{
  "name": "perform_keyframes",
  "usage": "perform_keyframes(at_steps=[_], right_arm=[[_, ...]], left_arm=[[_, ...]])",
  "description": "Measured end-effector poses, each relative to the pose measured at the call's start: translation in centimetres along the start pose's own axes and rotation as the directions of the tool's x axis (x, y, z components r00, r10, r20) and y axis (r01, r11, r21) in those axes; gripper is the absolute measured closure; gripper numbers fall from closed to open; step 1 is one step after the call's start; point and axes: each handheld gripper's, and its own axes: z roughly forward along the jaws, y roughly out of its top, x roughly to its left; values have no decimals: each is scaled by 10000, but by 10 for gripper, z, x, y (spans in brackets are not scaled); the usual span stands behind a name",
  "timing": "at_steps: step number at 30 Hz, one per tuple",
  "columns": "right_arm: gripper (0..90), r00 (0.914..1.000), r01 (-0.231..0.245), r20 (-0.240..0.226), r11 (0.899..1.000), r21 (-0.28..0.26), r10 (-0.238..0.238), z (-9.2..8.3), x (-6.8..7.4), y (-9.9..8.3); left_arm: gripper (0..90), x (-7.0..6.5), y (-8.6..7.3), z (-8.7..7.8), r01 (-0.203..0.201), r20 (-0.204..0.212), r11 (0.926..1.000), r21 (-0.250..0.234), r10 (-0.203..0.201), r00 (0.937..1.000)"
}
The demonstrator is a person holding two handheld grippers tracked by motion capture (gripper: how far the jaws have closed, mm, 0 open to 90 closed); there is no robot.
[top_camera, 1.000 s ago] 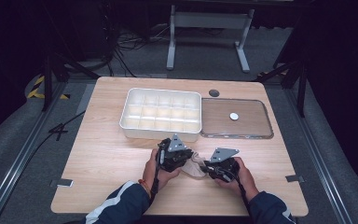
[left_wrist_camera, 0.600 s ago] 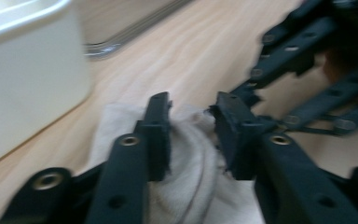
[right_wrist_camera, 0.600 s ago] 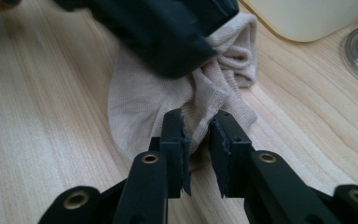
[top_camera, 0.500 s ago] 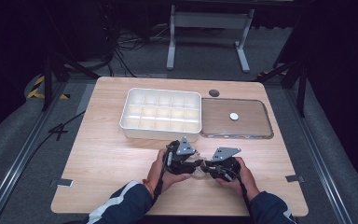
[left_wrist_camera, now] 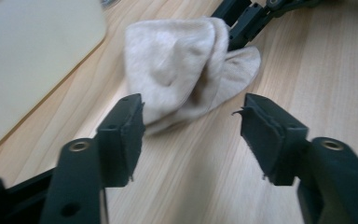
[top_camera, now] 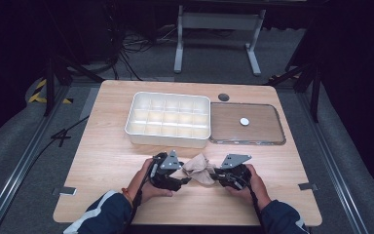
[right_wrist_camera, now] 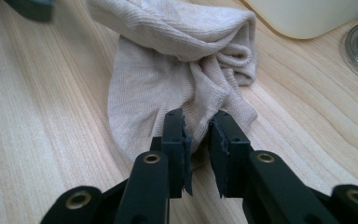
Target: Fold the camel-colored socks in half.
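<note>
A beige knitted sock (top_camera: 199, 169) lies crumpled on the wooden table (top_camera: 107, 156), between the two grippers and near the person's edge. In the right gripper view the sock (right_wrist_camera: 168, 88) is bunched into soft folds, its fine ribbed knit plain to see; a thick rolled fold runs across the far part, and from it the cloth gathers into pleats that narrow toward the jaws. It is pale, a sandy cream colour, with no pattern or marks.

The right gripper (right_wrist_camera: 196, 140) has its jaws drawn close together on the near end of the sock, a pinch of gathered cloth caught between the pads. In the high view the right gripper (top_camera: 219, 174) sits just right of the sock, held in the person's right hand (top_camera: 251, 180).

The left gripper (left_wrist_camera: 191, 126) has its jaws spread, and they have just been opening; bare table lies between the tips. The sock (left_wrist_camera: 186, 70) lies just ahead of them, its near edge close to the left-hand jaw but not pressed by either pad. Beyond the sock the other gripper's black jaws reach into its far side. In the high view the left gripper (top_camera: 185, 179) sits just left of the sock.

Farther ahead of both grippers stands a white compartment tray (top_camera: 168, 119), with a clear lid (top_camera: 246, 124) lying flat beside it.
</note>
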Motion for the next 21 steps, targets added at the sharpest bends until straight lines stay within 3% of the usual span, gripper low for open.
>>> perform_keyframes(at_steps=[4,7,8,14,17,21], right_arm=[[768,10000,61,27,10000,-6,-61,0,0,0],[766,10000,85,-20,10000,-40,-86,-1,-1,-1],[764,10000,18,-3,10000,-12,-18,-1,-1,-1],[761,9999,113,97,9999,46,-113,-2,-2,-1],[758,9998,153,145,9999,38,-153,-2,-3,-1],[773,9998,187,112,9998,70,-188,-2,-3,-1]], left_arm=[[448,-3,5,11,-291,-216,9996,15,292,9993],[488,-1,7,17,-313,-23,9994,-169,312,9995],[497,-1,8,19,-488,-25,9988,-84,488,9988],[822,-3,10,21,-732,27,9972,-157,733,9973],[849,-6,12,20,-667,349,9976,-162,673,9971],[849,-12,20,17,-459,366,9975,-532,479,9982]])
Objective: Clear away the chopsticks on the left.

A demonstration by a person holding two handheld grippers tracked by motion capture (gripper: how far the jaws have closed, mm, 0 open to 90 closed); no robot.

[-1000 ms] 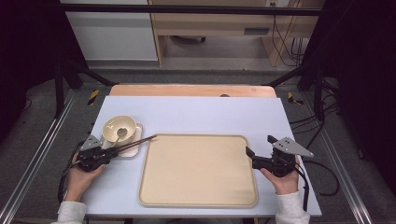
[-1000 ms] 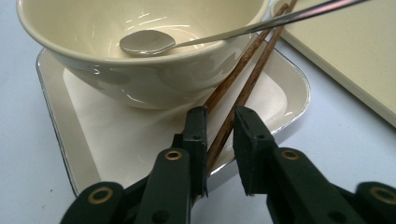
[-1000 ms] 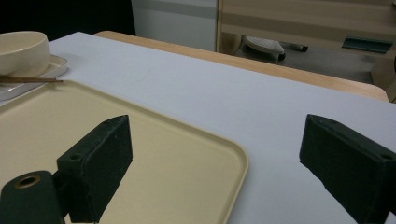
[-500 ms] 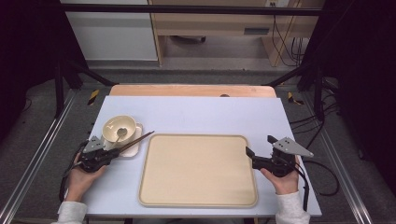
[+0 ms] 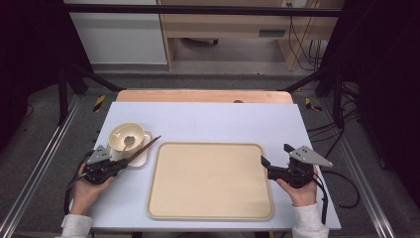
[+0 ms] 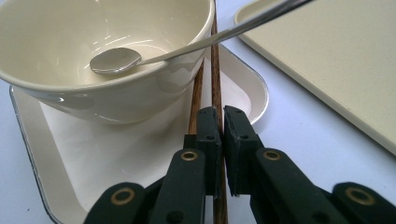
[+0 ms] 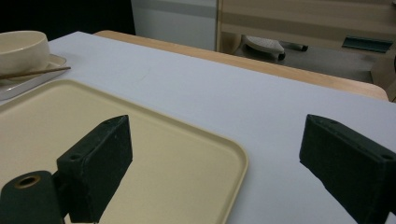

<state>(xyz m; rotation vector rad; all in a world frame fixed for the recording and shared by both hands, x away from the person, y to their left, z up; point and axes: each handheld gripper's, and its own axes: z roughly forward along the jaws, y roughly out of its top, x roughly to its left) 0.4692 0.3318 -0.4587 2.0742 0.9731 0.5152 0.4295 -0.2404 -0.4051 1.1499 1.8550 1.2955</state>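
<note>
A cream bowl (image 5: 126, 135) (image 6: 116, 98) with a metal spoon (image 6: 115, 60) in it stands on a small white plate (image 5: 141, 157) (image 6: 93, 154) at the table's left. Two brown chopsticks (image 5: 146, 145) (image 6: 215, 70) lie across the plate beside the bowl. My left gripper (image 5: 121, 163) (image 6: 223, 116) has just been closing and is now shut on the near end of one chopstick. The other chopstick runs just outside its jaw. My right gripper (image 5: 274, 153) (image 7: 215, 126) stands open and holds nothing at the right edge of a large beige tray (image 5: 210, 181) (image 7: 46, 126).
The beige tray (image 6: 327, 60) lies bare in the middle of the pale blue tabletop (image 5: 208, 119). A wooden strip (image 5: 203, 96) runs along the table's far edge. Dark frame legs and cables stand beyond the table on both sides.
The left gripper's jaws have drawn a little closer together at the chopsticks' near ends. The bowl, the tray and the right gripper have not moved.
</note>
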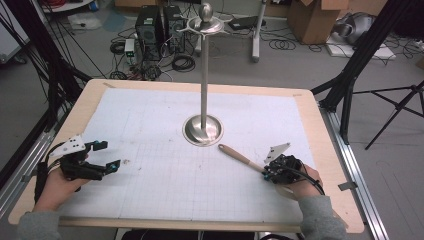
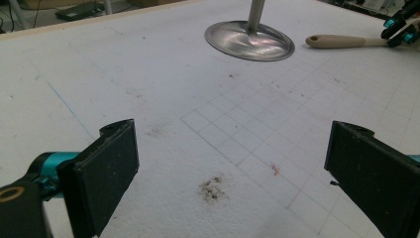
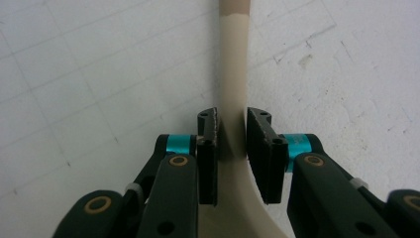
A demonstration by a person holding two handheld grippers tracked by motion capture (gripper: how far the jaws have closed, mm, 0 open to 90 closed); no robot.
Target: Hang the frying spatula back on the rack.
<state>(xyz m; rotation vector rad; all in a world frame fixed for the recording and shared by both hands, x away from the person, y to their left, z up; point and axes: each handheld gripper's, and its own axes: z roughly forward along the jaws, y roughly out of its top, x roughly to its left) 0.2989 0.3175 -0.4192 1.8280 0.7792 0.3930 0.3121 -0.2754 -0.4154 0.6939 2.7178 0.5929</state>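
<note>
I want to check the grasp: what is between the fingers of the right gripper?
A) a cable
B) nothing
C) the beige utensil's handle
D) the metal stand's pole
C: in the right gripper view, the right gripper has both fingers pressed on the beige utensil's handle.

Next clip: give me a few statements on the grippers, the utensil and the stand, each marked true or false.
1. The right gripper has the utensil's handle between its jaws. True.
2. The left gripper holds the utensil. False: its jaws stand wide apart over bare mat.
3. The stand is upright on the mat. True.
4. The utensil hangs from the stand's top. False: it lies on the mat beside the base.
5. The utensil's handle is black. False: it is beige.
</note>
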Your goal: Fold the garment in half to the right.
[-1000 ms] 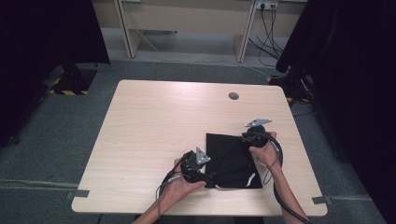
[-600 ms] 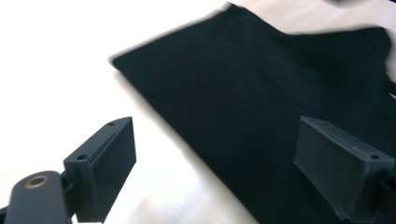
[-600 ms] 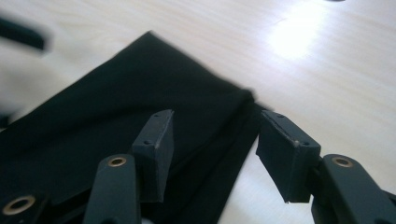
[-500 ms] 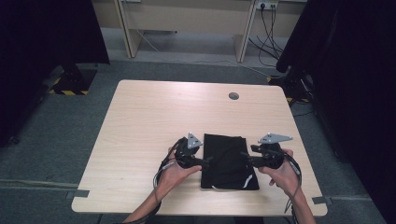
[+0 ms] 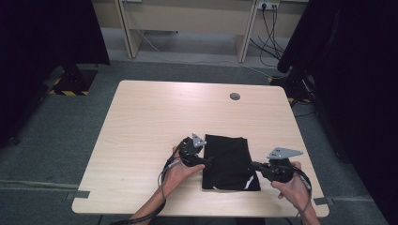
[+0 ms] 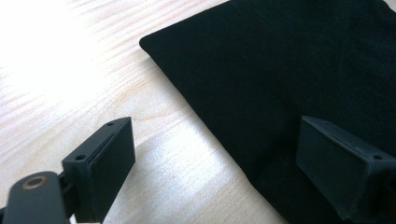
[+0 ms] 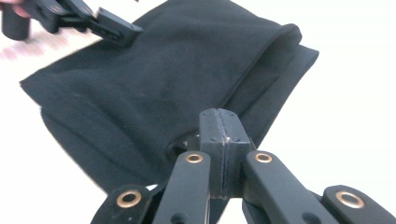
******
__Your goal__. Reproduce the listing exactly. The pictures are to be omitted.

__Solution to this problem__.
{
  "name": "perform_keyframes",
  "usage": "perform_keyframes(at_steps=[_], right_arm=[[_, ...]], left_arm=[[_, ...]])",
  "description": "Measured end-effector poses, each relative to the pose measured at the call's start: translation in centimetres along the start pose's own axes and rotation as the directions of the tool's x axis (x, y, z components r00, r10, r20) and y axis (r01, r11, r21) in those axes; gripper is the absolute measured closure; gripper numbers fall from closed to open; step 1 is one step after the call's start; point and axes: each handheld gripper's, and its own axes: z roughly forward along the jaws, y roughly out of its top, x roughly to its left; values have no decimals: each is scaled by 10000, but by 10 for gripper, z, x, y (spans in brackets are not scaled); the usual span stands behind a name",
  "timing": "at_steps: step number at 30 Hz, one per tuple",
  "columns": "right_arm: gripper (0..90), r00 (0.914..1.000), r01 (-0.231..0.245), r20 (-0.240..0.226), r11 (0.899..1.000), r21 (-0.28..0.26), r10 (-0.238..0.238), z (-9.2..8.3), x (-6.8..7.4), y (-9.9..8.3); left_arm: gripper (0..90), x (-7.0..6.5), y (-8.6..7.3), z (-8.7..7.8), r01 (-0.203..0.201), r20 (-0.204..0.212), r11 (0.926..1.000), r21 (-0.250..0.234), r10 (-0.203..0.201), r00 (0.937..1.000)"
}
The demonstrator is a person holding two handheld grippers tracked by motion capture (gripper: how far the jaws have closed, mm, 0 open to 90 closed); there is no robot.
[top_camera, 1.000 s ago] 
[left_wrist_camera, 0.600 s ago] 
[right_wrist_camera, 0.600 s ago] 
[top_camera, 0.500 s ago] 
[left_wrist_camera, now] 
[top_camera, now] 
[right_wrist_camera, now] 
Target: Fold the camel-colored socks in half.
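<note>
A beige knitted sock (top_camera: 199, 169) lies crumpled on the wooden table (top_camera: 107, 156), between the two grippers and near the person's edge. In the right gripper view the sock (right_wrist_camera: 168, 88) is bunched into soft folds, its fine ribbed knit plain to see; a thick rolled fold runs across the far part, and from it the cloth gathers into pleats that narrow toward the jaws. It is pale, a sandy cream colour, with no pattern or marks.

The right gripper (right_wrist_camera: 196, 140) has its jaws drawn close together on the near end of the sock, a pinch of gathered cloth caught between the pads. In the high view the right gripper (top_camera: 219, 174) sits just right of the sock, held in the person's right hand (top_camera: 251, 180).

The left gripper (left_wrist_camera: 191, 126) has its jaws spread, and they have just been opening; bare table lies between the tips. The sock (left_wrist_camera: 186, 70) lies just ahead of them, its near edge close to the left-hand jaw but not pressed by either pad. Beyond the sock the other gripper's black jaws reach into its far side. In the high view the left gripper (top_camera: 185, 179) sits just left of the sock.

Farther ahead of both grippers stands a white compartment tray (top_camera: 168, 119), with a clear lid (top_camera: 246, 124) lying flat beside it.
</note>
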Motion for the next 21 steps, targets added at the sharpest bends until straight lines stay within 3% of the usual span, gripper low for open.
>>> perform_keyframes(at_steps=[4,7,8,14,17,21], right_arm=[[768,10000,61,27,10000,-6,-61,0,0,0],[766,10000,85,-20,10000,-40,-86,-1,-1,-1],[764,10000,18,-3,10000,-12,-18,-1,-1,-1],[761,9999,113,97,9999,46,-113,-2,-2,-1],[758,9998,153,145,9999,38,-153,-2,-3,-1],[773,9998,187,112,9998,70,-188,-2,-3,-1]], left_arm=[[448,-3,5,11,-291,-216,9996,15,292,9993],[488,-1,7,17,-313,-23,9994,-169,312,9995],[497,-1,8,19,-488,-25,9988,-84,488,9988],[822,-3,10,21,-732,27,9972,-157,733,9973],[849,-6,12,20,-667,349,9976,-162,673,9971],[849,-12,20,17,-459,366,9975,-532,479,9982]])
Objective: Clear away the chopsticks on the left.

A demonstration by a person holding two handheld grippers tracked by motion capture (gripper: how far the jaws have closed, mm, 0 open to 90 closed); no robot.

[-1000 ms] 
[-1000 ms] 
[-1000 ms] 
[-500 ms] 
[+0 ms] 
[+0 ms] 
[+0 ms] 

<state>(xyz m; rotation vector rad; all in a world frame fixed for the recording and shared by both hands, x away from the person, y to their left, z up; point and axes: each handheld gripper's, and its own axes: z roughly forward along the jaws, y roughly out of its top, x roughly to its left) 0.4692 0.3318 -0.4587 2.0742 0.9731 0.5152 0.4295 -0.2404 -0.4051 1.1499 1.8550 1.2955</state>
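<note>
A cream bowl (image 5: 126, 135) (image 6: 116, 98) with a metal spoon (image 6: 115, 60) in it stands on a small white plate (image 5: 141, 157) (image 6: 93, 154) at the table's left. Two brown chopsticks (image 5: 146, 145) (image 6: 215, 70) lie across the plate beside the bowl. My left gripper (image 5: 121, 163) (image 6: 223, 116) has just been closing and is now shut on the near end of one chopstick. The other chopstick runs just outside its jaw. My right gripper (image 5: 274, 153) (image 7: 215, 126) stands open and holds nothing at the right edge of a large beige tray (image 5: 210, 181) (image 7: 46, 126).
The beige tray (image 6: 327, 60) lies bare in the middle of the pale blue tabletop (image 5: 208, 119). A wooden strip (image 5: 203, 96) runs along the table's far edge. Dark frame legs and cables stand beyond the table on both sides.
The left gripper's jaws have drawn a little closer together at the chopsticks' near ends. The bowl, the tray and the right gripper have not moved.
</note>
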A demonstration by a person holding two handheld grippers tracked by motion capture (gripper: how far the jaws have closed, mm, 0 open to 90 closed); no robot.
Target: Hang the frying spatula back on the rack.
<state>(xyz m; rotation vector rad; all in a world frame fixed for the recording and shared by both hands, x away from the person, y to their left, z up; point and axes: each handheld gripper's, and its own axes: z roughly forward along the jaws, y roughly out of its top, x roughly to its left) 0.2989 0.3175 -0.4192 1.8280 0.7792 0.3930 0.3121 -0.2754 -0.4154 0.6939 2.7178 0.5929</state>
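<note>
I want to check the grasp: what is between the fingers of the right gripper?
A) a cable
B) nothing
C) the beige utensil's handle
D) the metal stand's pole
C: in the right gripper view, the right gripper has both fingers pressed on the beige utensil's handle.

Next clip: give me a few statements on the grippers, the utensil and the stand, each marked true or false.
1. The right gripper has the utensil's handle between its jaws. True.
2. The left gripper holds the utensil. False: its jaws stand wide apart over bare mat.
3. The stand is upright on the mat. True.
4. The utensil hangs from the stand's top. False: it lies on the mat beside the base.
5. The utensil's handle is black. False: it is beige.
</note>
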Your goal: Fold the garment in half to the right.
[-1000 ms] 
[-600 ms] 
[-600 ms] 
[-500 ms] 
[+0 ms] 
[+0 ms] 
[+0 ms] 

This is the complete output for the exercise.